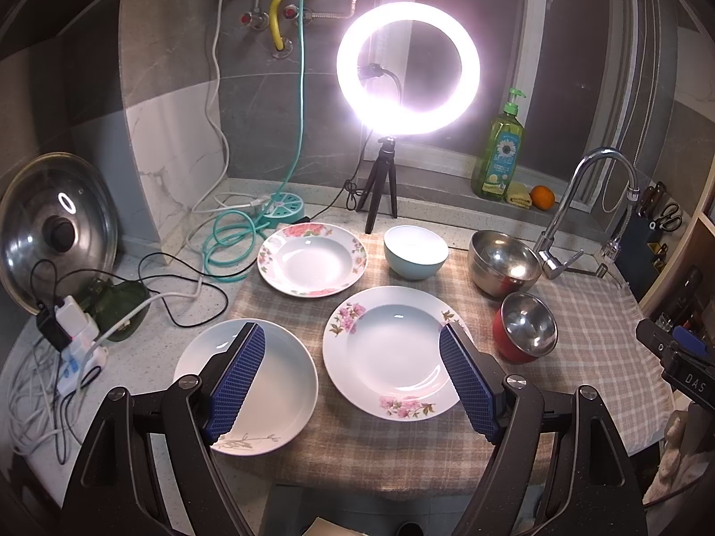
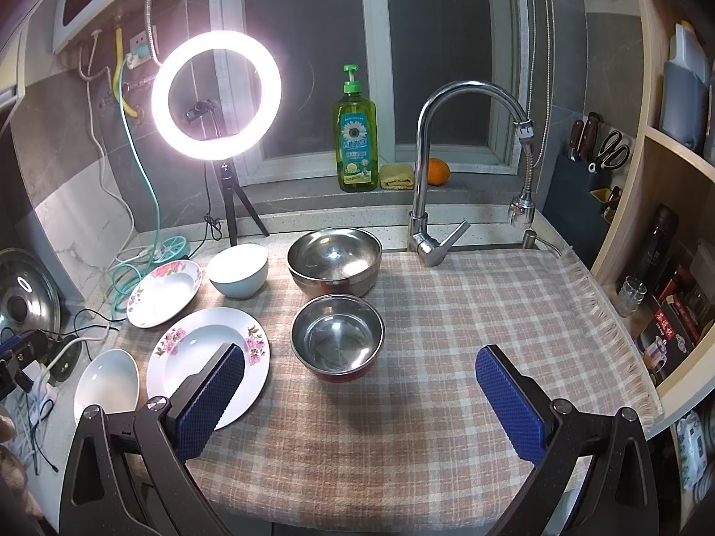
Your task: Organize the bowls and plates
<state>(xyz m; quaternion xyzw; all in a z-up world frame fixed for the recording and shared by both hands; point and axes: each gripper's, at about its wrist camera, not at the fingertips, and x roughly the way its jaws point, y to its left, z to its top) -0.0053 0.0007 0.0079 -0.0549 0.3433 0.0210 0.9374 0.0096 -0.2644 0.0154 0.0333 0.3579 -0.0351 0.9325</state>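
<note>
I am holding both grippers above the near edge of the checked cloth (image 2: 447, 357), and I judge that sorting is not yet begun: nothing is stacked and nothing is gripped. The left gripper (image 1: 353, 375) is standing with its jaws wide apart and empty, hovering over the gap between two plates. The right gripper (image 2: 357, 397) is likewise spread wide and empty, hanging over bare cloth in front of the small steel bowl (image 2: 337, 335).

Layout of the items:
- The plain white plate (image 1: 277, 384) is lying at the left, half on the counter and half on the cloth edge, with a faint sprig pattern at its near rim.
- The near flowered plate (image 1: 393, 353) is lying just beside it on the cloth, apart from it.
- The far flowered plate (image 1: 312, 260) is sitting behind them, near the teal cable.
- The pale blue bowl (image 1: 415, 252) is standing upright beside that plate.
- The large steel bowl (image 1: 505, 263) is sitting next to the tap (image 1: 581, 205), and the small steel bowl, red outside, is sitting just in front of it.

Next move, as I judge it: I am planning to lower one gripper to a plate rim, since the plates are lying flat and offer only the raised lip. The glazed surfaces are looking slick, so a deep, square bite is called for.
</note>
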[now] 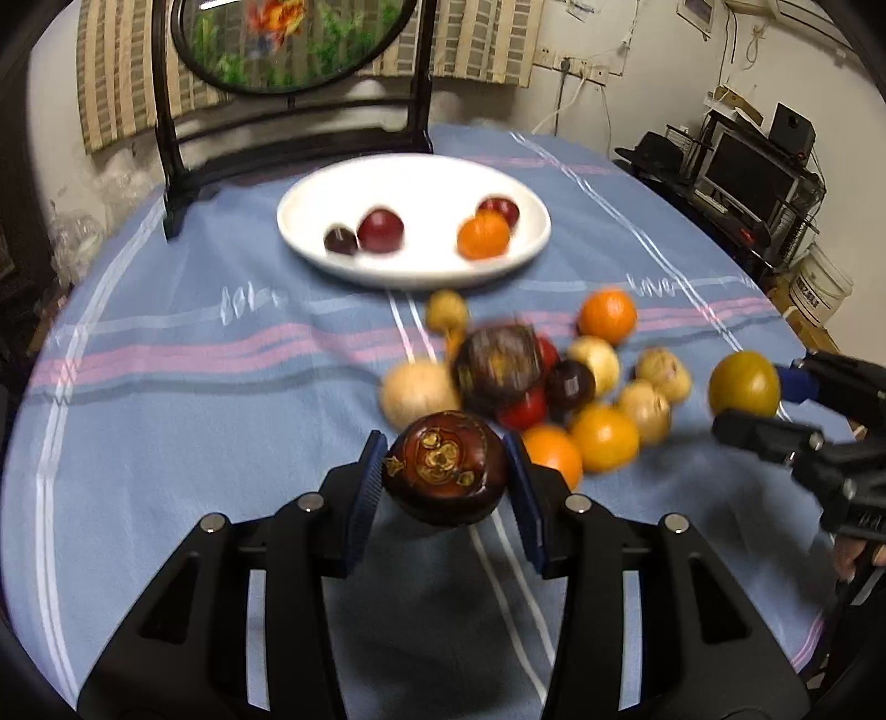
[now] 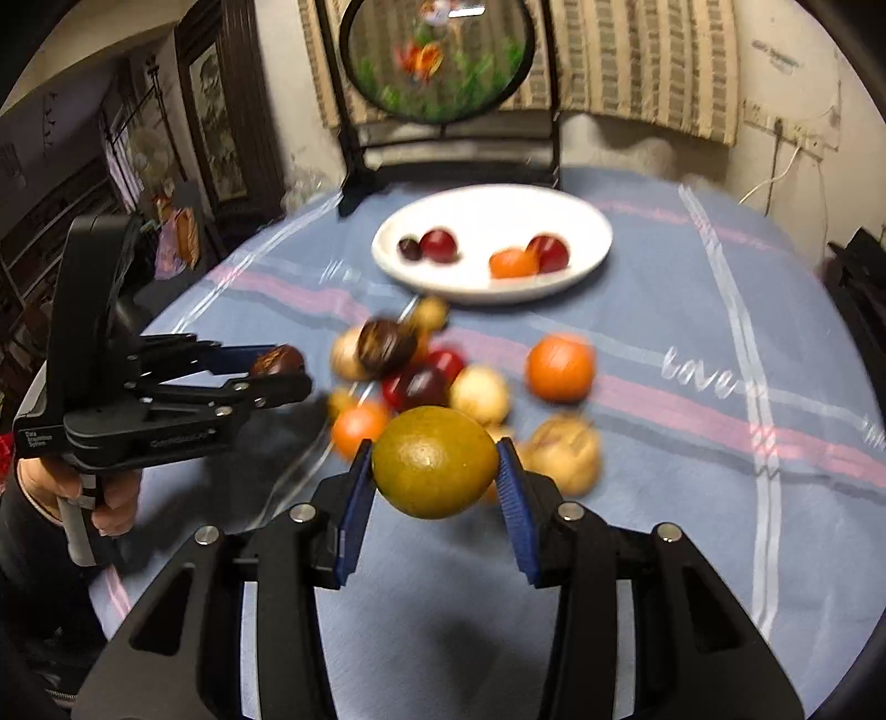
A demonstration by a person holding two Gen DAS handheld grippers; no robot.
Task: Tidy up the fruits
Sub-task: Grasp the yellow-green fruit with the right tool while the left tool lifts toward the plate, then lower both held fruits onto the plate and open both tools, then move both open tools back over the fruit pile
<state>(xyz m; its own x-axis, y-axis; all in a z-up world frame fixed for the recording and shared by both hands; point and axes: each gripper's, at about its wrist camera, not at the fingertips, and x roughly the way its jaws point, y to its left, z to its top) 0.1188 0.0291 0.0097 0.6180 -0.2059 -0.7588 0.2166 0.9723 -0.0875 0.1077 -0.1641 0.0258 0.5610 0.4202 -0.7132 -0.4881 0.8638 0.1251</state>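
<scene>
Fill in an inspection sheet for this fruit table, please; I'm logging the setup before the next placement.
Surface: blue striped tablecloth, wrinkled.
Job's things: white plate holds four fruits; loose fruit pile lies on the cloth in front of the plate.
Clutter: nothing seen beyond the fruit.
Grippers: left hand-held gripper shut on dark brown fruit; right hand-held gripper shut on yellow-green fruit; both fruits clear of the cloth.
Cables: white cords hang from wall sockets.
Surroundings: round framed screen behind the plate, monitor shelf at the side.
</scene>
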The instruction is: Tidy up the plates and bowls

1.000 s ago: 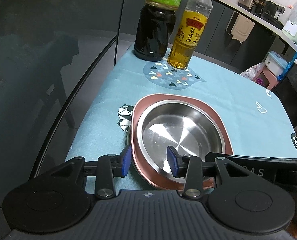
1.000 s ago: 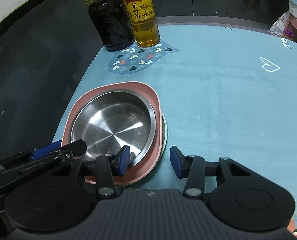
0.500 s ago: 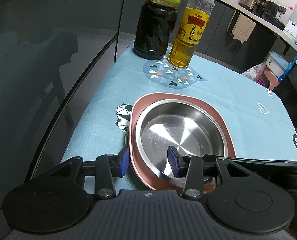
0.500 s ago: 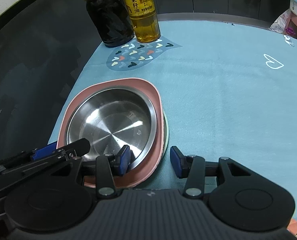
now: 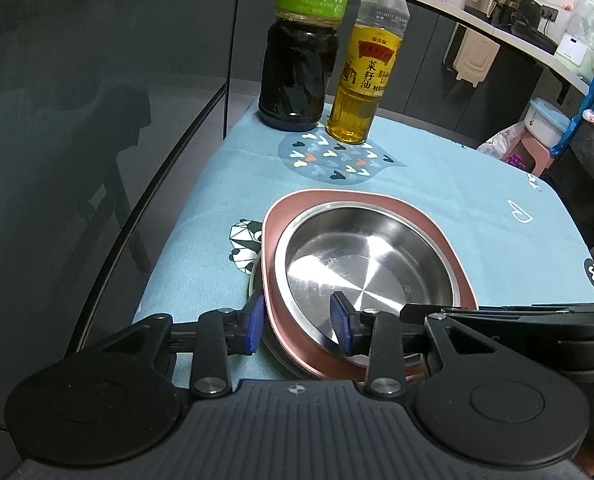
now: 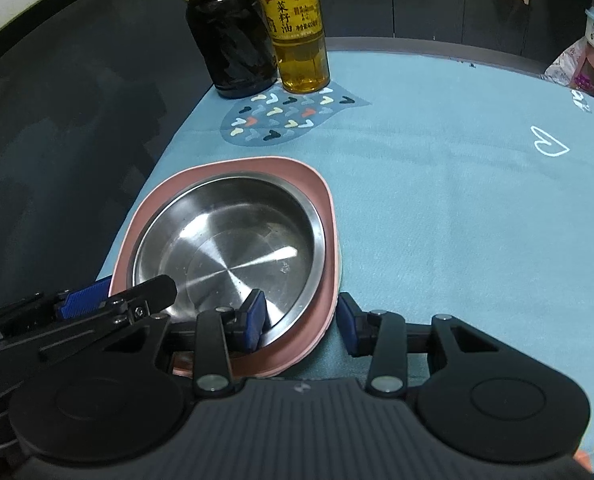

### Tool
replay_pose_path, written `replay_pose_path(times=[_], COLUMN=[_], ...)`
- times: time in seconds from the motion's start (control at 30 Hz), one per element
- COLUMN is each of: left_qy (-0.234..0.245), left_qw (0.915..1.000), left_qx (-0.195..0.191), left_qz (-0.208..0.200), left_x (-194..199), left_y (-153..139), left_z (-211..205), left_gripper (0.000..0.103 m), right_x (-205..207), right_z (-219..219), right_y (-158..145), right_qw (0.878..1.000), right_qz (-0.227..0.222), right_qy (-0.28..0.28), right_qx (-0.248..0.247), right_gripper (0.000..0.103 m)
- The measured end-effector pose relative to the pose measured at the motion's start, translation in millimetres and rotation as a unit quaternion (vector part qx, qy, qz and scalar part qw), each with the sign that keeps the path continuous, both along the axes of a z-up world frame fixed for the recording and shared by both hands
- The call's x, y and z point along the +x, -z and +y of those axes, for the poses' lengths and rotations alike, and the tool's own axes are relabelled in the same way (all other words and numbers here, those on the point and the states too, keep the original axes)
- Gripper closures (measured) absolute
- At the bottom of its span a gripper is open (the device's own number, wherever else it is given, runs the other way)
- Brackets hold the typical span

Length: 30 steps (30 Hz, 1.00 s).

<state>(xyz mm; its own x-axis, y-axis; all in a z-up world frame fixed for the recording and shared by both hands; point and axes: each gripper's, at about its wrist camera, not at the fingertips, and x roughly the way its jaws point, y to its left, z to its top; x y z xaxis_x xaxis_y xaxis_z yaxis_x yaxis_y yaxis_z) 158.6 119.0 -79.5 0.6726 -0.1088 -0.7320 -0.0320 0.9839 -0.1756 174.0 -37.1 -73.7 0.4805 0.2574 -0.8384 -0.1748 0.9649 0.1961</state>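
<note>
A steel bowl [image 5: 361,264] [image 6: 233,248] sits inside a pink plate [image 5: 429,224] [image 6: 321,196] on the blue tablecloth. The thin rim of another dish [image 5: 253,276] shows under the pink plate. My left gripper [image 5: 297,322] straddles the stack's near left rim, with one pad outside the pink plate and the other inside the bowl. Its jaws are closing, and I see no firm pinch. My right gripper [image 6: 301,316] straddles the near right rim the same way. Its jaws are also closing. Each gripper shows in the other's view: the right [image 5: 517,320], the left [image 6: 97,308].
A dark vinegar bottle [image 5: 297,80] [image 6: 229,48] and a yellow oil bottle [image 5: 365,80] [image 6: 297,40] stand at the cloth's far left corner. The tablecloth [image 6: 457,200] stretches bare to the right. Dark glass table [image 5: 77,140] lies to the left, and a counter stands behind.
Both grippers' jaws have narrowed around the rims of the stack. The stack and both hands have kept their places.
</note>
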Motion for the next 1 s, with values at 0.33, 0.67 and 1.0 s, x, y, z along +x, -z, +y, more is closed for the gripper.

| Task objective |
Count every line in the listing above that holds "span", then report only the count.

| Output below |
2